Mercury methylation in methanogenic archaea: A protocol for stabilized cultivation and accurate assessment.

Although methanogenic archaea are among the oldest microorganisms capable of mercury methylation, their contribution to methylmercury (MeHg) production has only recently gained attention. Studies with laboratory-cultivated methanogens elucidate the transformation of inorganic mercury (Hg) into MeHg, thereby uncovering underlying microbial methylation mechanisms. However, this field faces challenges such as significant Hg loss and unstable culture systems, which impede accurate assessment of these processes. This study aims to develop a reliable low-Hg-loss cultivation protocol for Hg methylation by methanogens, enabling a more accurate evaluation of their contribution to MeHg production. Our findings demonstrate that redox potential is a critical factor for Hg methylation, affecting Hg speciation and microbial growth. Notably, titanium nitrilotriacetate (Ti(III)-NTA), a reducing agent used in prior studies, was identified as a primary cause of Hg loss, reducing 83.2 % of Hg(II) to elemental Hg(0) at 500 μM. Adding cysteine satisfied both the redox and sulfur requirements of methanogens.
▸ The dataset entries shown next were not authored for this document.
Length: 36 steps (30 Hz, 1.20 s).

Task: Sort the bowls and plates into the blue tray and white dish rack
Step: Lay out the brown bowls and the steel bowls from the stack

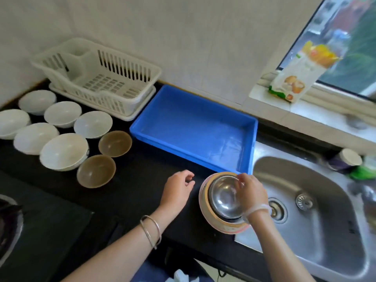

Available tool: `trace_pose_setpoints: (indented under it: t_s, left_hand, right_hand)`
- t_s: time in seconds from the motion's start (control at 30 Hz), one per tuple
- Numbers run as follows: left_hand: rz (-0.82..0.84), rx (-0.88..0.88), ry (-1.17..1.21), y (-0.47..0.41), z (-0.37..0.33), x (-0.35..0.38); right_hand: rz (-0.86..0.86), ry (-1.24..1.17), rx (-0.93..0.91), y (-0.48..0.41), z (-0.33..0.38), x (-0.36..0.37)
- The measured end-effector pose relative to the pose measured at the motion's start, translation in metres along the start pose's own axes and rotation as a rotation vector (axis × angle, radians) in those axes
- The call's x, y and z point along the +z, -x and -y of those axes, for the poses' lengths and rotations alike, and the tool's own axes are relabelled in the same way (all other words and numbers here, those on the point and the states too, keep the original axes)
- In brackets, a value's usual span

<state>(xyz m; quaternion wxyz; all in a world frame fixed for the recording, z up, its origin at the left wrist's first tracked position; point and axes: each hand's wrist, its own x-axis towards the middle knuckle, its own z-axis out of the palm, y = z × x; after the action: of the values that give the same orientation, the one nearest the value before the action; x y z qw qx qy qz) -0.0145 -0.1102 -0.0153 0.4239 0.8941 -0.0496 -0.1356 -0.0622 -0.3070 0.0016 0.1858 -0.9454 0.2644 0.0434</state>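
though left hand (179,186) empty, right hand (251,192) on steel bowl (223,197)

The rack (97,78) is set behind the bowls (63,139); the tray (195,127) is placed between rack and sink (317,200).

Daylight enters via the window (345,43) at upper right; you get a soft, even, fairly bright scene w/ no hard shadows. Pale glare streaks the floor of the blue tray (230,147), & the steel sink (317,202) and steel bowl (224,197) throw back dull highlights. The black counter (138,180) reads very dark, detail lost. Wide-angle bend shows: wall edge & sill lean at frame edges. Overall slightly soft; the carton (299,74) on the sill and the right-edge items are smeared w/ blur.
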Motion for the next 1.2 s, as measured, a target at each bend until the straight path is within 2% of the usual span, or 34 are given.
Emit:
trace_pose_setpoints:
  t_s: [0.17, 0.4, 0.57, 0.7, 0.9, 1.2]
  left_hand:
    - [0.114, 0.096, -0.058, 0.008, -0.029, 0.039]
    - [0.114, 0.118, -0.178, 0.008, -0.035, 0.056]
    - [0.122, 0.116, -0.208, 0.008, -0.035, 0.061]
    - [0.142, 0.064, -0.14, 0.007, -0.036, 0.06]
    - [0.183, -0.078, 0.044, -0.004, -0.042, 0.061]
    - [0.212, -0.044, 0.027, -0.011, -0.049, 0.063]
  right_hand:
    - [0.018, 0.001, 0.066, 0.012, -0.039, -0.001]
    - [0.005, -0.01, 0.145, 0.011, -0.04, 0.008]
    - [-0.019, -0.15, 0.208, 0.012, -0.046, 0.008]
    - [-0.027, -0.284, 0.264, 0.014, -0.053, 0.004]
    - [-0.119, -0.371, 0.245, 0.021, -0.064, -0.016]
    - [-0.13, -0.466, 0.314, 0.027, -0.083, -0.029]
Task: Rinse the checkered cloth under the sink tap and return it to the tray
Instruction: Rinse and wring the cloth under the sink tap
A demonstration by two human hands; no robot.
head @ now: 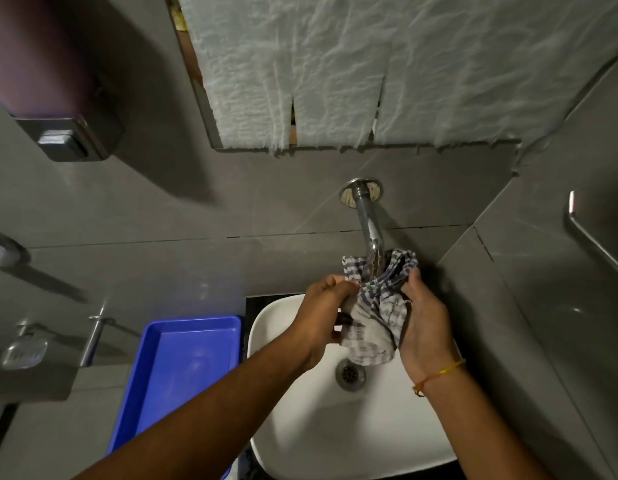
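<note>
Head view, looking down over the basin. I see the checkered cloth [373, 317] bunched between both hands directly above the white sink [300, 427], its upper folds gathered around the spout of the chrome tap [369, 237], which projects from the grey tiled wall. The lower part of the cloth hangs toward the drain [350, 374] without reaching it. My left hand [323, 318] grips the cloth's left edge, fingers curled inward and pressed together on the fabric, thumb on top. My right hand [423, 327] closes on the right edge, fingers wrapped behind the cloth and thumb pressed against its upper hem; a thin orange-yellow band [439, 374] circles that wrist. I cannot tell whether water is running, since the spout's mouth is hidden by the fabric.

The blue tray [182, 368] sits on the counter just beside the sink's left rim, apart from the cloth. On the wall at upper left hangs a soap dispenser [58, 98]; a metal soap dish [23, 351] is mounted lower left. Above the tap, a framed panel is covered with crumpled white paper sheets [369, 64]. A metal rail [591, 237] shows on the right wall.
</note>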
Under these optimized conditions, Methanospirillum hungatei JF-1 achieved the highest MeHg production of all methanogens, converting 75.7 % of Hg(II) to MeHg and 630.4 pmol MeHg/mg protein. Overall, this study establishes a stable culture system for investigating Hg methylation by methanogens and indicates that the role of methanogens in mercury methylation is more substantial than previously acknowledged.